BRIEF - The listing below is to be copied exactly, with pictures excluded.

INFORMATION SUPPLIED -
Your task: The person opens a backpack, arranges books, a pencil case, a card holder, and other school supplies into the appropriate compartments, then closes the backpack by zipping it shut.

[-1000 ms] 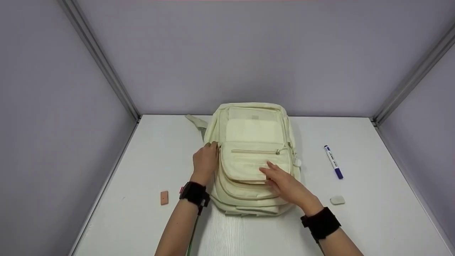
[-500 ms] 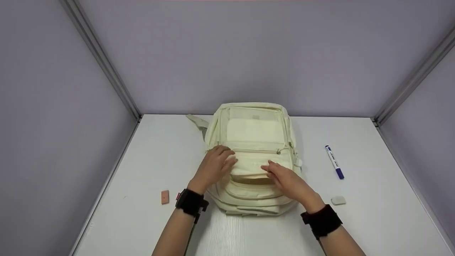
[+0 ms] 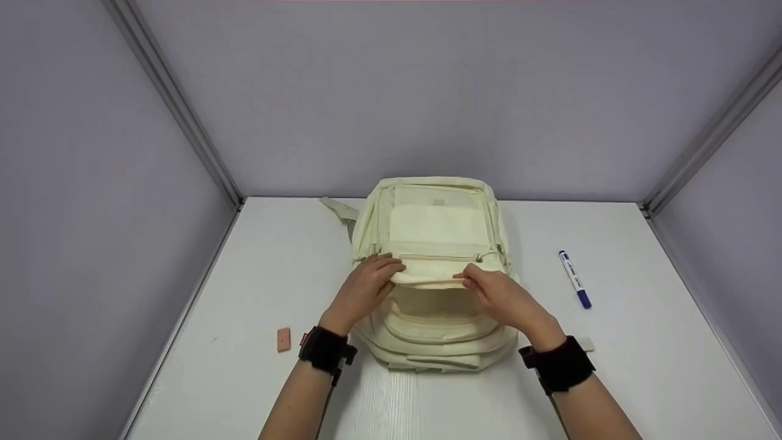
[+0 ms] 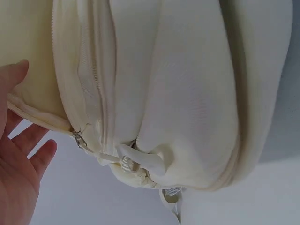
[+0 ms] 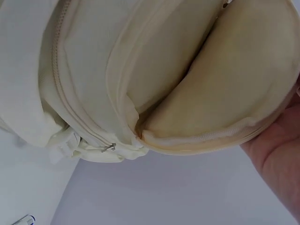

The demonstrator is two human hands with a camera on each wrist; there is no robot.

SOLUTION FOR THIS PROBLEM -
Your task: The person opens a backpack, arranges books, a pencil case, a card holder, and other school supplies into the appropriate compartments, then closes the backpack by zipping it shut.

[-1000 ms] 
[-500 ms] 
[+0 ms] 
[+0 ms] 
[+0 ms] 

The demonstrator is two human hands with a camera on each wrist; there is no robot.

Nothing else remains in this exercise.